== Goal of the exercise ==
Please give the entries below again exactly, omitting every picture.

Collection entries
=======

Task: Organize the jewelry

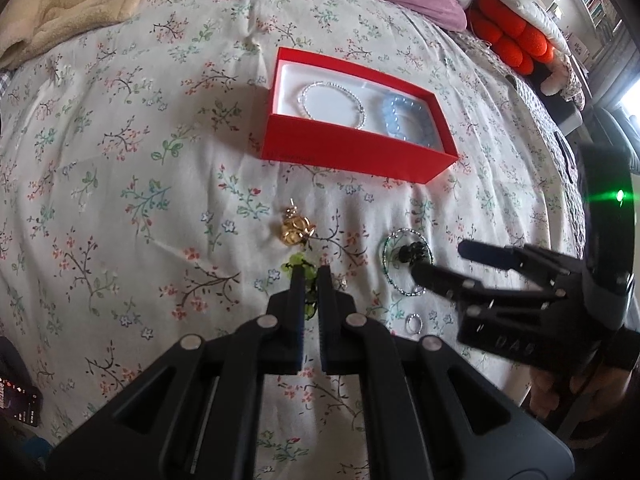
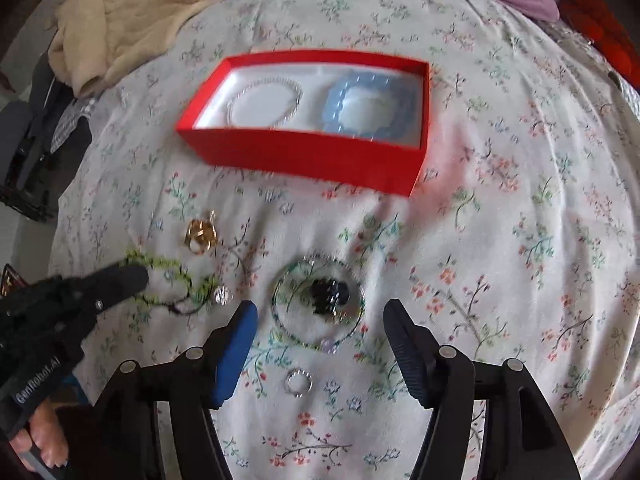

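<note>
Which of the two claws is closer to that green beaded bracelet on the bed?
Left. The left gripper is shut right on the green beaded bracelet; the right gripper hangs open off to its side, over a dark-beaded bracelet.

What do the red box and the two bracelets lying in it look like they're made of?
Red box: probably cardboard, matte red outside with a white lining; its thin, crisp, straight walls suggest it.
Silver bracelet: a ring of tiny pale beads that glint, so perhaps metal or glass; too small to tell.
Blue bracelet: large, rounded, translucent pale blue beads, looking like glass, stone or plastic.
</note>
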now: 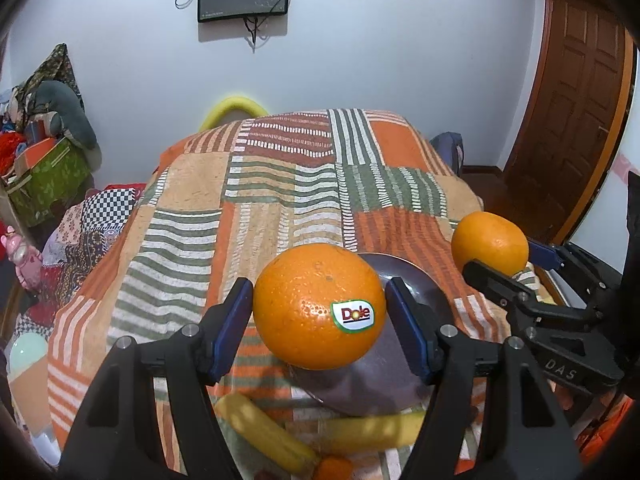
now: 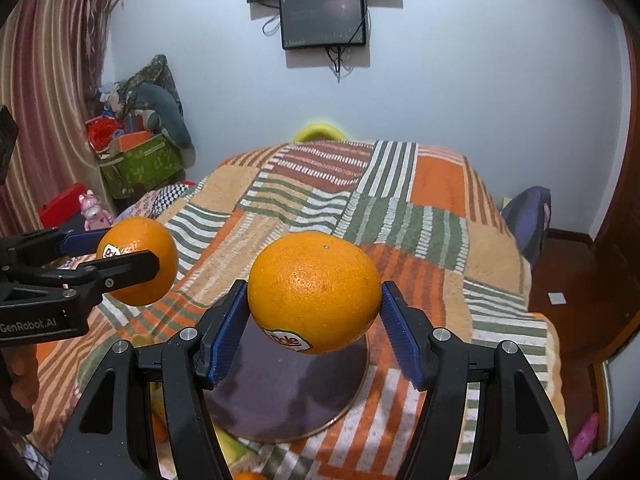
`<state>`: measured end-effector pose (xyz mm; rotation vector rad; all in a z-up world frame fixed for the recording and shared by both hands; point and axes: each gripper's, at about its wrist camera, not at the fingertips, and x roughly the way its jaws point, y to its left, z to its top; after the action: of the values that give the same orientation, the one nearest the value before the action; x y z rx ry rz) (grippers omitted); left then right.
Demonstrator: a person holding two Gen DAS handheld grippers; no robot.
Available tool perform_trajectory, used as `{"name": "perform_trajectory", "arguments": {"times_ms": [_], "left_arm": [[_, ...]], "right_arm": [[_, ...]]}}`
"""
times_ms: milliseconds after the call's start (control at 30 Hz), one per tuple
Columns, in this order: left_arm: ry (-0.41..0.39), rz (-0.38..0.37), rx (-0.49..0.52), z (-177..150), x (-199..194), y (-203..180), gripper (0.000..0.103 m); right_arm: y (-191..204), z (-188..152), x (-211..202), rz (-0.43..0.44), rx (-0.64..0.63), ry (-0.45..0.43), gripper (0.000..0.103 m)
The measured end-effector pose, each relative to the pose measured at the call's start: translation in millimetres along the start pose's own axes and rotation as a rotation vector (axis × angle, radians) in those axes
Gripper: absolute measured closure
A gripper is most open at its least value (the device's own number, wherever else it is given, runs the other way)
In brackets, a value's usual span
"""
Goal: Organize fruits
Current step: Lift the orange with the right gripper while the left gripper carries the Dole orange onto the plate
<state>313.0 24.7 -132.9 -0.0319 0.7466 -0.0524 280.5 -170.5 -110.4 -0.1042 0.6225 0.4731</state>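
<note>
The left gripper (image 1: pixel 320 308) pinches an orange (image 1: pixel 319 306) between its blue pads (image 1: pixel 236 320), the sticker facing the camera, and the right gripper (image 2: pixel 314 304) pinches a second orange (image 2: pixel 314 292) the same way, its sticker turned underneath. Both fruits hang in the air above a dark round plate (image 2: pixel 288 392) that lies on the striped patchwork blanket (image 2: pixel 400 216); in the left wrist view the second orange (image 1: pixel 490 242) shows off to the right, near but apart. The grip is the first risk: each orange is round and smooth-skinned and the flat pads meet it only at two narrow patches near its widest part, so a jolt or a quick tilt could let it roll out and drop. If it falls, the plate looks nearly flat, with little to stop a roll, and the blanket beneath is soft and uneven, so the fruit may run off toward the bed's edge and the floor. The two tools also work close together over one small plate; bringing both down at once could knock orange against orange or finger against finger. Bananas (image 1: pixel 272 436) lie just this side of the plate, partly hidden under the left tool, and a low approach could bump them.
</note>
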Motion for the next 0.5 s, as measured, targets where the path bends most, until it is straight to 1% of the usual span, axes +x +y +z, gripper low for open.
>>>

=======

== Output of the task ==
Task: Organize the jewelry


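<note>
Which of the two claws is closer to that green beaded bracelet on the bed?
Left. The left gripper is shut right on the green beaded bracelet; the right gripper hangs open off to its side, over a dark-beaded bracelet.

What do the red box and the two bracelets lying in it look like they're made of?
Red box: probably cardboard, matte red outside with a white lining; its thin, crisp, straight walls suggest it.
Silver bracelet: a ring of tiny pale beads that glint, so perhaps metal or glass; too small to tell.
Blue bracelet: large, rounded, translucent pale blue beads, looking like glass, stone or plastic.
</note>
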now: 
now: 
`<state>`: measured end-effector pose (xyz mm; rotation vector rad; all in a z-up world frame fixed for the recording and shared by both hands; point and axes: each gripper's, at about its wrist camera, not at the fingertips, and x roughly the way its jaws point, y to its left, z to its top; after the action: of the values that give the same orientation, the one nearest the value before the action; x y z rx ry rz) (grippers omitted); left then right.
Demonstrator: a person holding two Gen DAS handheld grippers; no robot.
Available tool perform_trajectory, used as `{"name": "perform_trajectory", "arguments": {"times_ms": [_], "left_arm": [[_, ...]], "right_arm": [[_, ...]]}}`
"""
times_ms: milliseconds after the call's start (control at 30 Hz), one per tuple
Columns, in this order: left_arm: ry (-0.41..0.39), rz (-0.38..0.37), rx (-0.49..0.52), z (-177..150), x (-199..194), y (-203..180), gripper (0.000..0.103 m); right_arm: y (-191..204), z (-188..152), x (-211..202), rz (-0.43..0.44), rx (-0.64..0.63), ry (-0.45..0.43), gripper (0.000..0.103 m)
The measured end-effector pose, each relative to the pose measured at the call's start: translation in millimetres along the start pose's own axes and rotation as a rotation vector (axis × angle, radians) in those axes
Gripper: absolute measured closure
A gripper is most open at its least value (the device's own number, wherever else it is given, runs the other way)
In brackets, a value's usual span
"""
Goal: Organize fruits
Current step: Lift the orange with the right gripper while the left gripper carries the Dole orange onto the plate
<state>313.0 24.7 -132.9 -0.0319 0.7466 -0.0524 280.5 -170.5 -110.4 -0.1042 0.6225 0.4731</state>
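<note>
The left gripper (image 1: pixel 320 308) pinches an orange (image 1: pixel 319 306) between its blue pads (image 1: pixel 236 320), the sticker facing the camera, and the right gripper (image 2: pixel 314 304) pinches a second orange (image 2: pixel 314 292) the same way, its sticker turned underneath. Both fruits hang in the air above a dark round plate (image 2: pixel 288 392) that lies on the striped patchwork blanket (image 2: pixel 400 216); in the left wrist view the second orange (image 1: pixel 490 242) shows off to the right, near but apart. The grip is the first risk: each orange is round and smooth-skinned and the flat pads meet it only at two narrow patches near its widest part, so a jolt or a quick tilt could let it roll out and drop. If it falls, the plate looks nearly flat, with little to stop a roll, and the blanket beneath is soft and uneven, so the fruit may run off toward the bed's edge and the floor. The two tools also work close together over one small plate; bringing both down at once could knock orange against orange or finger against finger. Bananas (image 1: pixel 272 436) lie just this side of the plate, partly hidden under the left tool, and a low approach could bump them.
</note>
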Motion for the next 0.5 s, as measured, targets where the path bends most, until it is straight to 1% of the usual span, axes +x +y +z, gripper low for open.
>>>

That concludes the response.